To apply these improved predictions to the hierarchical model described in Sect. 2, we will need to calculate the appropriate expected value, covariance and variance terms in (14). How these terms are calculated from the hierarchical model will depend on the type of prediction desired. We will focus on three types of prediction: predicting at an unobserved time point, predicting at an unobserved spatial location, and predicting at an unobserved time point at an unobserved spatial location. For each type of prediction, we set aside some of the data to serve as a test data set on which to compare the improved predictions of (14) to predictions using only \({{\hat{E}}}(Y(\varvec{s}^*,t^*))\).

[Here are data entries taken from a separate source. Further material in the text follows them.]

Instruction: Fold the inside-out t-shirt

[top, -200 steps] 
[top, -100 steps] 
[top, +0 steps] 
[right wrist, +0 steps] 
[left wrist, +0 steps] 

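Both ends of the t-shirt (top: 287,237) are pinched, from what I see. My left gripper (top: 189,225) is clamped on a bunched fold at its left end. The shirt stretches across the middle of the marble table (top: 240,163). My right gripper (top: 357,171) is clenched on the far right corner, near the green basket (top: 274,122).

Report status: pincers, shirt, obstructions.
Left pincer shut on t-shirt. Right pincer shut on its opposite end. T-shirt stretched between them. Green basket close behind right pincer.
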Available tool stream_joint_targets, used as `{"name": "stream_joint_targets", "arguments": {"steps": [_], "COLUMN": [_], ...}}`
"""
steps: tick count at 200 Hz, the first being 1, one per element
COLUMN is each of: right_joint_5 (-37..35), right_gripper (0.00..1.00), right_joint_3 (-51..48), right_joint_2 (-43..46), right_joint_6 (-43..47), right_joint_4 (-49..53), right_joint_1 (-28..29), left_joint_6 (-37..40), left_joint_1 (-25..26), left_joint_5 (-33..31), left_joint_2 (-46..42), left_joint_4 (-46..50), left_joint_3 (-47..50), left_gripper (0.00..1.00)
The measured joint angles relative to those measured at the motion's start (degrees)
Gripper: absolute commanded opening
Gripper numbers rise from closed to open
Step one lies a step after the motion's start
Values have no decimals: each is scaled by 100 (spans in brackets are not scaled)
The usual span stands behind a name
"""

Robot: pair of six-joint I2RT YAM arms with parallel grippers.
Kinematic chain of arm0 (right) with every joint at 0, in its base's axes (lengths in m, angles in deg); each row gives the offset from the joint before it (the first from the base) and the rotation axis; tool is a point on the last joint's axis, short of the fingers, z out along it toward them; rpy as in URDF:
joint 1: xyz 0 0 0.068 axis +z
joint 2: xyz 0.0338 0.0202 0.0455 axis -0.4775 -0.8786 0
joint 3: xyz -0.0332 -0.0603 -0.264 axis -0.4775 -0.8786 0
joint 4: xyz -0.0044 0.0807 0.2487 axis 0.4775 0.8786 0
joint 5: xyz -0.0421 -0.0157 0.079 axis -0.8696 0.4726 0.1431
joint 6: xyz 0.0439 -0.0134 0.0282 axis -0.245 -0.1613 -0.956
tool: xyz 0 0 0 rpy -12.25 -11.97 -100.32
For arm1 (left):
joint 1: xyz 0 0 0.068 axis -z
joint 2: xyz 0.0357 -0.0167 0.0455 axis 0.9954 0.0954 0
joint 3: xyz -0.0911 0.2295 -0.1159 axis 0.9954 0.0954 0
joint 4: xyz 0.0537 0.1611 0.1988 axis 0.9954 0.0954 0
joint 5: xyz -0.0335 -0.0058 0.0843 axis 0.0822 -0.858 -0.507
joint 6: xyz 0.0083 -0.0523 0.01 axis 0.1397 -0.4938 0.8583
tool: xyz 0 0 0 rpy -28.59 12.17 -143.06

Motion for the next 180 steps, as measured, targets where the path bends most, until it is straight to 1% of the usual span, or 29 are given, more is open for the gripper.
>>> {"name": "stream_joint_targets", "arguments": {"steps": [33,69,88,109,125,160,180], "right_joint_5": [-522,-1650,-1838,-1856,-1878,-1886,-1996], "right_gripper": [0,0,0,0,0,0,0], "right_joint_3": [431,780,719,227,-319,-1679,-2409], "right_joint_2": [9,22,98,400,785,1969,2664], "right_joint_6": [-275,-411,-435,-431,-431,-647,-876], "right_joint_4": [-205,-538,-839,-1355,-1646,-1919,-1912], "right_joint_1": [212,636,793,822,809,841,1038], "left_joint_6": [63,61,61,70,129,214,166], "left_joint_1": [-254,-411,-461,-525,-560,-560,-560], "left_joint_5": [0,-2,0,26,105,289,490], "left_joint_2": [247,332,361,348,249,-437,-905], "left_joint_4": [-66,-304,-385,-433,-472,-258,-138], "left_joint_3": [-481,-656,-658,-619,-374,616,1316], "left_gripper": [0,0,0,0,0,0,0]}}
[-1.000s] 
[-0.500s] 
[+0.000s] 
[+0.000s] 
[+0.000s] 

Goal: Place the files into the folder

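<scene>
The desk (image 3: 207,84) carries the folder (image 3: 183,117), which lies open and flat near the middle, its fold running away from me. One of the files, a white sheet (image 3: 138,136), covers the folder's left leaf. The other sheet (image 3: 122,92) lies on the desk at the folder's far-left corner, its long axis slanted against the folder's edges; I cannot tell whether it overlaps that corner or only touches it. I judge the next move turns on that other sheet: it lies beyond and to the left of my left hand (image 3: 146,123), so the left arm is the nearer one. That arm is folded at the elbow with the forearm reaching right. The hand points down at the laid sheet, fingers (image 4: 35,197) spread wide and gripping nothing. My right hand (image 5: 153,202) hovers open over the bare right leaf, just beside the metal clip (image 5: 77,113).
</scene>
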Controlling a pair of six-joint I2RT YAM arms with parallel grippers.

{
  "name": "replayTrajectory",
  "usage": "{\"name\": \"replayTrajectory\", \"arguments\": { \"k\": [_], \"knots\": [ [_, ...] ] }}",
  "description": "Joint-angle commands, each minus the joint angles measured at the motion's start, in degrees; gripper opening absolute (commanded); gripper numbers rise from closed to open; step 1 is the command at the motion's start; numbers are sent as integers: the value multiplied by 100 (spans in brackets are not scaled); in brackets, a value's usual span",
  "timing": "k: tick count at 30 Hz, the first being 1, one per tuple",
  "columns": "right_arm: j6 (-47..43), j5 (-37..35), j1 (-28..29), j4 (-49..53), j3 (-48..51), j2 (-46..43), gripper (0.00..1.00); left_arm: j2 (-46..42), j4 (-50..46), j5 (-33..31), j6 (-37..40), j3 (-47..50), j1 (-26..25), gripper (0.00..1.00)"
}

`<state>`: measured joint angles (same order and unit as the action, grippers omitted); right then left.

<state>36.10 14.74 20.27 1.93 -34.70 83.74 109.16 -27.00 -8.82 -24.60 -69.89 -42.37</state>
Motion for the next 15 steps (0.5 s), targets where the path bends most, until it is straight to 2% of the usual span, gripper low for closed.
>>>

We noted in Sect. 1 that calculating the covariance and variance terms in (14) can be very computationally intensive for large data sets. As such, we explored the use of reduced subsets of the data to compute these terms. Further, we investigated how the prediction accuracy was affected by varying the size of the subsets. For each type of prediction, we considered three different methods of subsetting the data, which are described schematically in Figs. 24 and 6. Note that the reduced subsets were only used for computing the covariance and variance terms. Any model parameters that are required to calculate the expected value, covariance and variance terms in (14), that is, \(\left\{ \varvec{\beta }_j\right\} _{j=0}^J\), \(\left\{ \varvec{\alpha }_j\right\} _{j=0}^J\), \(\left\{ \varvec{\theta }_{\varvec{\beta }_j}\right\} _{j=0}^J\) and \(\varvec{\theta }_{\varvec{e}}\), were estimated using the full training data.

3.1 Prediction in time

Prediction in time refers to the problem of predicting the data value at a future time point for an existing or observed spatial location. That is, we are wanting to predict \(Y^{\text {tst}}=Y(\varvec{s}_i,k)\), for \(i=1,\ldots ,N\), for some future time point k. Therefore, we will set aside the most recent \(T^{\text {tst}}=12\) months of the data as the test data and use the remaining \(T^{\text {tr}}=974\) months as the training data. That is, \(\varvec{Y}^{\text {tst}}\) will be the \(T^{\text {tst}}\times N\) matrix consisting of the last 12 rows of \(\varvec{Y}\) and \(\varvec{Y}^{\text {tr}}\) will be the \(T^{\text {tr}}\times N\) matrix consisting of the first 974 rows of \(\varvec{Y}\).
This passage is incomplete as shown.